Soldados morrem na austeridade neoliberal

Hoje, Dia do Soldado, os militares estão revoltadíssimos.
Morreram três deles nos tiroteios com os traficantes, nos últimos dias.
As famílias, claro, estão desoladas.
Estatísticas macabras crescem.
O comandante do Exército, general Eduardo Villas Boas, saiu do sério.
Disse que, aparentemente, o sacrifício está sendo, apenas, dos homens dele.
As autoridades, acrescentou, não estão fazendo nada.
Declarou isso ao lado do presidente ilegítimo Temer 90% de rejeição popular.
Também, pudera, como as autoridades públicas, principalmente, estaduais agirão, se estão de caixa baixo para fazer política social?
Manda na política econômica, de forma soberana, apenas, o mercado financeiro especulativo.
A primeira decisão do ilegítimo Temer, depois do golpe parlamentar-jurídico-midiático de 2016, foi suspender, por vinte anos, em nome de austeridade neoliberal, gastos sociais, os que geram renda disponível para o consumo, produção, distribuição, circulação, arrecadação e investimento.

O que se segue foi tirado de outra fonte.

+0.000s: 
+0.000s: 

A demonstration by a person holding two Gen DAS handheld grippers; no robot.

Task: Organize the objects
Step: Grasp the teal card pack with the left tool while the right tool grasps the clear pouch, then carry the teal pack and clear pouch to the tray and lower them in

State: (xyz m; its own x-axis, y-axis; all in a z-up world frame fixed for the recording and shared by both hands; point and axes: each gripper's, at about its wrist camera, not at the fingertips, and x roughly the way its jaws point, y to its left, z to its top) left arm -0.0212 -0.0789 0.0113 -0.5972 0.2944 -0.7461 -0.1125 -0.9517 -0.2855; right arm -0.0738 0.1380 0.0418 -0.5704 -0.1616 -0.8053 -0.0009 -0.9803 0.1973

O governo temerista adotou o anticapitalismo no Brasil a propósito de ajuste fiscal, na linha do Consenso de Washington. Villas Boas, na prática, não acredita nessa política, que a considera adequada, apenas, aos especuladores.
Ela destrói a segurança nacional.
Isso ele disse, em 25.08.2016, no Ceub, às vésperas do golpe, em palestras aos formandos daquele ano.

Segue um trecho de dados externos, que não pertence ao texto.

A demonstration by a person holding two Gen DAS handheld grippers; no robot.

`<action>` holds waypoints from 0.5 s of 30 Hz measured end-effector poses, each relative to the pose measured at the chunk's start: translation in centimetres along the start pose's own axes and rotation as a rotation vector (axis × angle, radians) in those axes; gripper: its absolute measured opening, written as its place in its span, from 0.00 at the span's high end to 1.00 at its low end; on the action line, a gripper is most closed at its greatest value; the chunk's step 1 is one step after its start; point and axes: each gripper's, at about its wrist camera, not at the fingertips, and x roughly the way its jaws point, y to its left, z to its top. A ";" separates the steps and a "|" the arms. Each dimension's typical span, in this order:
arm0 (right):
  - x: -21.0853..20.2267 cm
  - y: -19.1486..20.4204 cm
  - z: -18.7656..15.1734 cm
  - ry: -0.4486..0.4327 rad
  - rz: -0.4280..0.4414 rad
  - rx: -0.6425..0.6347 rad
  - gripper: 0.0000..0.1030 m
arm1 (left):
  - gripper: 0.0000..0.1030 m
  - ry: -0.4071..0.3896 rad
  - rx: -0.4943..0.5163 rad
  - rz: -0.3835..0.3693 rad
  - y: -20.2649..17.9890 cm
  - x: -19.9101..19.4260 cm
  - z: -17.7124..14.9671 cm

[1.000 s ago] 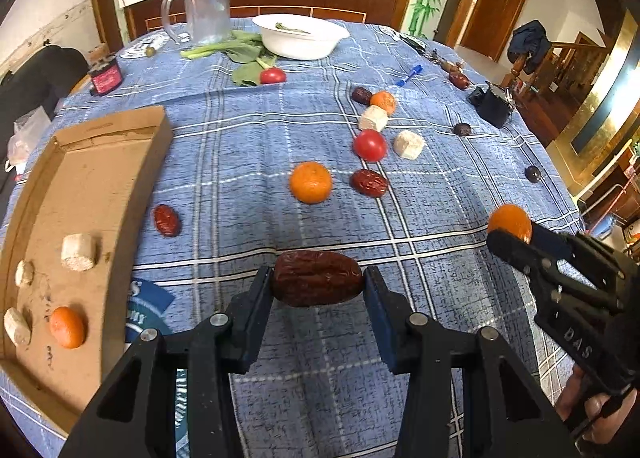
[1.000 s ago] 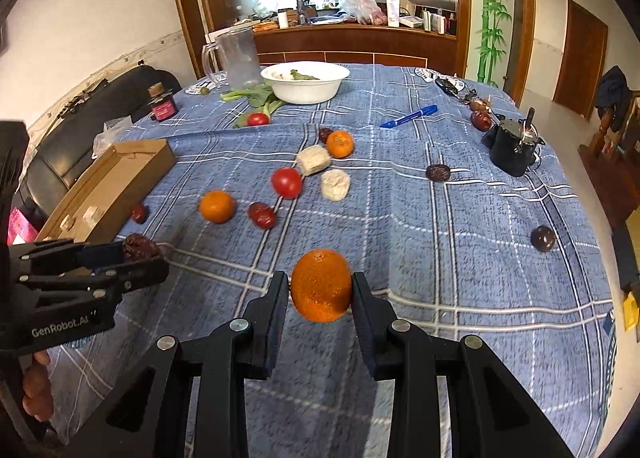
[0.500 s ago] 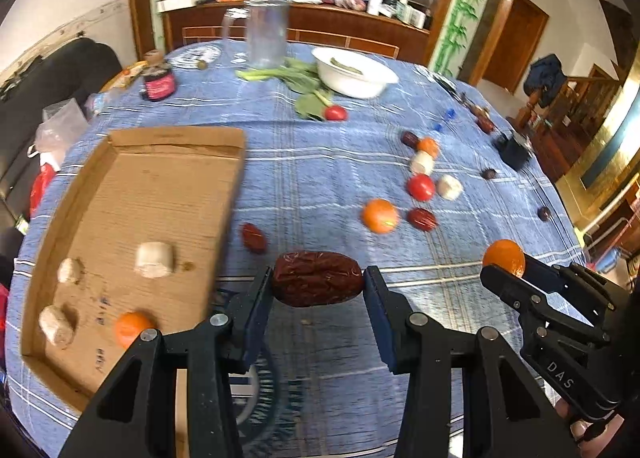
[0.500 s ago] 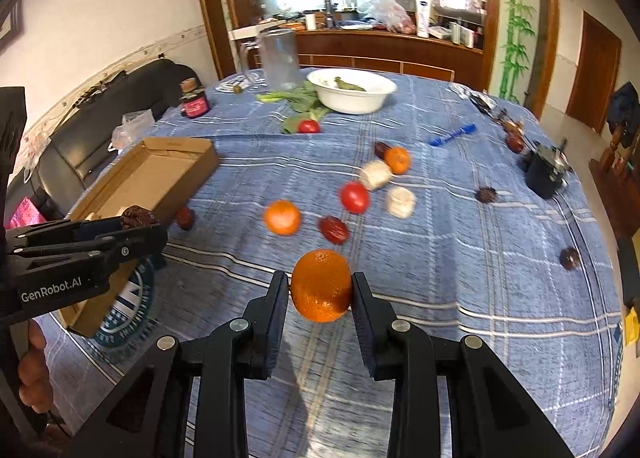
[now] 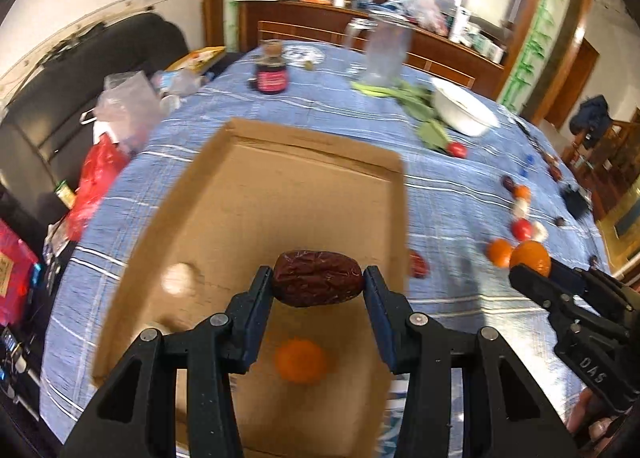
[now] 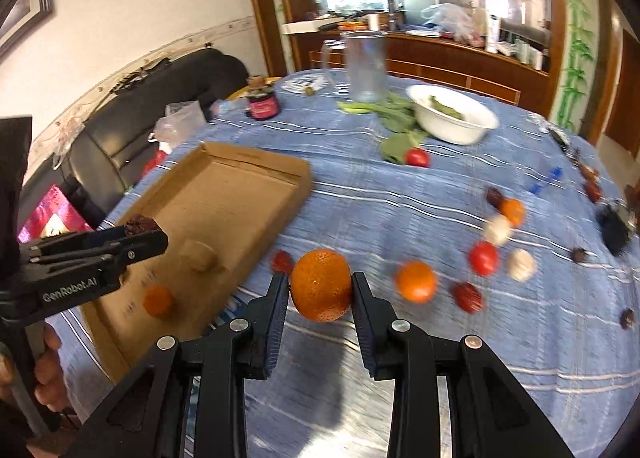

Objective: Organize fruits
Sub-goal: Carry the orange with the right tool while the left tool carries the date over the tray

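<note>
left gripper: closed on a wrinkled dark-red dried date, held in the air above the shallow brown cardboard tray.
right gripper: clamped on a round orange mandarin, held above the blue plaid tablecloth, just beside the tray's right edge.
tray contents: one small orange mandarin seen directly below the date; one pale beige chunk at the left side, blurred.
loose on cloth: second orange mandarin, red tomato, dark-red date and pale chunks grouped right of the tray; another date just beside the tray edge.
background: white bowl, clear plastic jug, green leaves at the far side.
</note>
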 end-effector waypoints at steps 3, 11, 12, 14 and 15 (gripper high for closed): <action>1.7 1.7 1.2 0.004 0.014 -0.012 0.66 | 0.57 0.010 -0.024 0.028 2.3 0.6 0.5; 6.2 5.4 4.1 0.033 0.054 -0.038 0.66 | 0.56 0.044 -0.069 0.072 6.6 3.2 1.6; 6.8 5.8 4.4 0.038 0.055 -0.042 0.66 | 0.56 0.048 -0.070 0.076 6.8 3.5 1.8; 8.1 6.4 4.8 0.053 0.063 -0.049 0.66 | 0.56 0.056 -0.070 0.079 7.2 4.2 2.1; 8.8 6.7 5.0 0.062 0.066 -0.048 0.66 | 0.56 0.061 -0.069 0.085 7.3 4.7 2.3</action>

Indagado, na ocasião, sobre a sua condição de soldado nacionalista frente à política antinacionalista do mercado financeiro que critica, disse que, no Brasil, a elite elogia o nacionalismo dos outros e combate o nacionalismo no Brasil.
Ressaltou, numa linguagem contida, mas cheia de preocupantes presságios, que, agora, se confirmam, ser perigosa para a segurança nacional a prioridade ao mercado e, principalmente, para a soberania nacional.

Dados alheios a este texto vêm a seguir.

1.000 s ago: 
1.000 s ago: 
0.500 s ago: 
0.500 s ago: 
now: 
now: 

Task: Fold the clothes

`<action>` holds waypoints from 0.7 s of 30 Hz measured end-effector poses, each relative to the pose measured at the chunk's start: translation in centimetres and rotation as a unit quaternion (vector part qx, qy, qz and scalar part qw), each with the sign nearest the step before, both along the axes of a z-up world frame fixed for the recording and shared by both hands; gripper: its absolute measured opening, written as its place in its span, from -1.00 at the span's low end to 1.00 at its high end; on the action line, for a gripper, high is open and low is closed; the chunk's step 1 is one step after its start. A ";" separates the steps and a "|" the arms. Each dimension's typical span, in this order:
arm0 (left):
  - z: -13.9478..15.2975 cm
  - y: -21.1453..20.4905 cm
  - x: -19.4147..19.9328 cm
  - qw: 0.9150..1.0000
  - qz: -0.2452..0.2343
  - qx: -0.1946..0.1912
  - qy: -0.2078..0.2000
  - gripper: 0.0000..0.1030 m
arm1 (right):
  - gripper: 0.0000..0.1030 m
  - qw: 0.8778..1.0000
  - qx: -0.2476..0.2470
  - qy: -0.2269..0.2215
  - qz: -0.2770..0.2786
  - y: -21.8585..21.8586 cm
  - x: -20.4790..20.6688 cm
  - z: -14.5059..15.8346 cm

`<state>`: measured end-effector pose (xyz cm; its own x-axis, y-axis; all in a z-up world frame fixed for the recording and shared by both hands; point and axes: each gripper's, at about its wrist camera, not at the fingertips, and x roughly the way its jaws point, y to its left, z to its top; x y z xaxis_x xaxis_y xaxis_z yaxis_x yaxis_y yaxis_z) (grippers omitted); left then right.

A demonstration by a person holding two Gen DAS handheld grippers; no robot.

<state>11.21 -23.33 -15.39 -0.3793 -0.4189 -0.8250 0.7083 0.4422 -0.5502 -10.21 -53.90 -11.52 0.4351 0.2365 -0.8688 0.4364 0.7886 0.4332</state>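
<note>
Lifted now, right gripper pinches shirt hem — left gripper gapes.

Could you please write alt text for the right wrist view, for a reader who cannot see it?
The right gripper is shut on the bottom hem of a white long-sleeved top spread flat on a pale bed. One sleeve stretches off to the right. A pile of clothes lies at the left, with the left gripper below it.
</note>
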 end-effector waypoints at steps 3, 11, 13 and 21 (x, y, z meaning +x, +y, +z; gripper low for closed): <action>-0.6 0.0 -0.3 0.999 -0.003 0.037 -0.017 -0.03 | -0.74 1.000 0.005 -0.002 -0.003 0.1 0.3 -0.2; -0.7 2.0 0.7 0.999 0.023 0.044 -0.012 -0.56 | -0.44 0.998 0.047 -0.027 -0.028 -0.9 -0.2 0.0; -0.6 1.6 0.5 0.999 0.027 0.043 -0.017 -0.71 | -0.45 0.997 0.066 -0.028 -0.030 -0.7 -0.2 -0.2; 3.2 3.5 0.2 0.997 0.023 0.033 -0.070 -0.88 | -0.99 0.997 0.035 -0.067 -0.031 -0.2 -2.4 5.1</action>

A verdadeira segurança requer política desenvolvimentista, com mais oferta de educação, saúde, emprego, política ambiental etc.
Portanto, ele sabe que, apenas, a colocação do Exército para conter os distúrbios sociais, que explodem nos grandes centros, não será suficiente.
Pelo contrário, irá agravá-los, como admite o ministro da Defesa, Silva e Luna, ao se aproximar o fim do prazo marcado para durar presença dos soldados do Exército na antiga capital da República, conflagrada pelos conflitos sociais, intensificados pelo avanço do desemprego neoliberal.
Certamente, a situação piorará, porque o desemprego não apenas continuará, mas expandirá, mantido o congelamento econômico neoliberal.
Basta ver os últimos números da economia, dando conta de que o PIB, no segundo trimestre, cresceu meros 0,1%.
Na era econômica glacial, descongelado, no orçamento geral da União, está, apenas, o gasto para pagamento de juro e amortização, que consome 51% do total orçamentário,realizado, no ano passado, em R$ 2,7 trilhões.
A sociedade virou escrava do mercado financeiro.
Predomina, no Brasil, cruel bancocracia, alvo dos candidatos em geral à presidência da República, na eleição de 7 de outubro.